→ **ASSIGNMENT**: Write out the following listing's lines from the one with "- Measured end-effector" to the one with "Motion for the", exactly, with both included and no others.

"""

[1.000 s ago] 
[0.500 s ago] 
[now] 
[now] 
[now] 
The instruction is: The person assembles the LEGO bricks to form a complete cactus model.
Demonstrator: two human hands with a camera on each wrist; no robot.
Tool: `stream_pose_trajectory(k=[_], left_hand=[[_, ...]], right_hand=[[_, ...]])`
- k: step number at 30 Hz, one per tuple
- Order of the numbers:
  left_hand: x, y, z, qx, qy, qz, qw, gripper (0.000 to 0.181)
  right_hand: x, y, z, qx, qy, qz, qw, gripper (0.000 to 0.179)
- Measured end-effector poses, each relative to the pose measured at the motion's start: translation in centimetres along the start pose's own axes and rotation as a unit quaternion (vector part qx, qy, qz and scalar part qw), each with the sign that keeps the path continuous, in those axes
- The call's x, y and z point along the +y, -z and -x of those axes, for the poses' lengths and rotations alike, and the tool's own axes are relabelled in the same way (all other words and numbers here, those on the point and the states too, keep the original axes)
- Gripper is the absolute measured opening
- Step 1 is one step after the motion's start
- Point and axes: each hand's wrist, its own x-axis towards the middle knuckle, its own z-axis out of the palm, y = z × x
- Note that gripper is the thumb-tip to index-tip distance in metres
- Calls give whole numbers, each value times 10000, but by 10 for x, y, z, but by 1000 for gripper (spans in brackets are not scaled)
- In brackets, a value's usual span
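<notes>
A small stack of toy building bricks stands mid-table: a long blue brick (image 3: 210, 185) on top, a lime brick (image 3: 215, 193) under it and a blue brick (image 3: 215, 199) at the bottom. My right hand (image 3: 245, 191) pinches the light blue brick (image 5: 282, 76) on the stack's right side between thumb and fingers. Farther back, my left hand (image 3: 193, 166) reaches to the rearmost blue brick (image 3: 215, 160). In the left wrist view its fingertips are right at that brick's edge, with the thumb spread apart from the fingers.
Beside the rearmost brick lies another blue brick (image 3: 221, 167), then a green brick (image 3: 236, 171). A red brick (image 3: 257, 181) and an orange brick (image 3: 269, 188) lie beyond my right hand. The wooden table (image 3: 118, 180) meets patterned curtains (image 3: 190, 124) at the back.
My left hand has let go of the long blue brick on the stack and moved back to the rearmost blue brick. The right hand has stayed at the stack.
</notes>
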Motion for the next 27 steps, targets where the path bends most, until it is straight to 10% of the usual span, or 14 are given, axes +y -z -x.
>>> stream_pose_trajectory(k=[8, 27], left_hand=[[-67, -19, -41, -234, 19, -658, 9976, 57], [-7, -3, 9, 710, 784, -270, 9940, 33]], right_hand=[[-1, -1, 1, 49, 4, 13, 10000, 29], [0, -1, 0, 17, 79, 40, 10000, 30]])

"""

→ **EXERCISE RESPONSE**:
- Measured end-effector poses, each relative to the pose measured at the motion's start: translation in centimetres along the start pose's own axes and rotation as a unit quaternion (vector part qx, qy, qz and scalar part qw), each with the sign that keeps the path continuous, in those axes
- The call's x, y and z point along the +y, -z and -x of those axes, for the poses' lengths and rotations alike, and the tool's own axes are relabelled in the same way (all other words and numbers here, those on the point and the states too, keep the original axes)
- Gripper is the absolute measured opening
- Step 1 is one step after the motion's start
- Point and axes: each hand's wrist, its own x-axis towards the middle knuckle, its own z-axis out of the palm, y = z × x
- Note that gripper is the thumb-tip to index-tip distance in metres
- Calls give whole numbers, each value times 10000, but by 10 for x, y, z, but by 1000 for gripper (spans in brackets are not scaled)
- In brackets, a value's usual span
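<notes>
A small stack of toy building bricks stands mid-table: a long blue brick (image 3: 210, 185) on top, a lime brick (image 3: 215, 193) under it and a blue brick (image 3: 215, 199) at the bottom. My right hand (image 3: 245, 191) pinches the light blue brick (image 5: 282, 76) on the stack's right side between thumb and fingers. Farther back, my left hand (image 3: 193, 166) reaches to the rearmost blue brick (image 3: 215, 160). In the left wrist view its fingertips are right at that brick's edge, with the thumb spread apart from the fingers.
Beside the rearmost brick lies another blue brick (image 3: 221, 167), then a green brick (image 3: 236, 171). A red brick (image 3: 257, 181) and an orange brick (image 3: 269, 188) lie beyond my right hand. The wooden table (image 3: 118, 180) meets patterned curtains (image 3: 190, 124) at the back.
My left hand has let go of the long blue brick on the stack and moved back to the rearmost blue brick. The right hand has stayed at the stack.
</notes>
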Motion for the next 27 steps, targets where the path bends most, until it is straight to 10% of the usual span, or 14 are given, axes +y -z -x.

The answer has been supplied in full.